I was raised in a pentecostal church from the time I was little, it was all I knew, and it was comfortable- until it wasn’t. In my first year away from home, I began to realize that participating in repetitive motions in any religion, relationship, or practice was easy to do even if I didn’t truly believe in what I was doing. Upon this realization, I eased myself into a nasty mental breakdown and began to deconstruct everything I knew. I asked questions. Why did I raise my hands? Why was I bowing my head? Why did I pray?
... I faced a myriad of health issues, sudden death of a friend, depression, body dysmorphia, and the list goes on. I was met with overwhelming grief. Where was God’s place in all of this? Where was mine? Was I responsible for the salvation or ultimate destruction of my friend’s soul? And if so, wasn’t that a little unfair of a supposedly all powerful god to put on a 5’2, 21 year old, struggling to even make it through college? Was I being mocked? Was it amusing to watch the little guy (me) get absolutely annihilated by life?
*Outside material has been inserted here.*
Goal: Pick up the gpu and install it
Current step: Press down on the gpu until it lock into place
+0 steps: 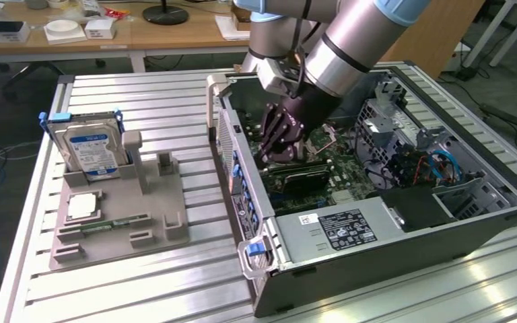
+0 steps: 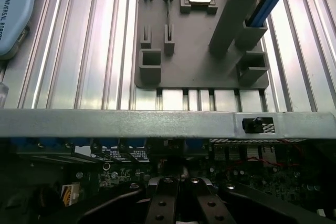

This song encompasses and embraces all of those questions and all of the feelings that go along with deconstructing, rebuilding, and forming your own opinions and path. Something to note, is that this song never arrives at a firm belief. And that’s because this song is about the journey of discovery on a way to an answer. I have not yet arrived and that’s okay. I am still asking questions, always searching. It is more important to seek than to settle into a life of passive motions that lead nowhere."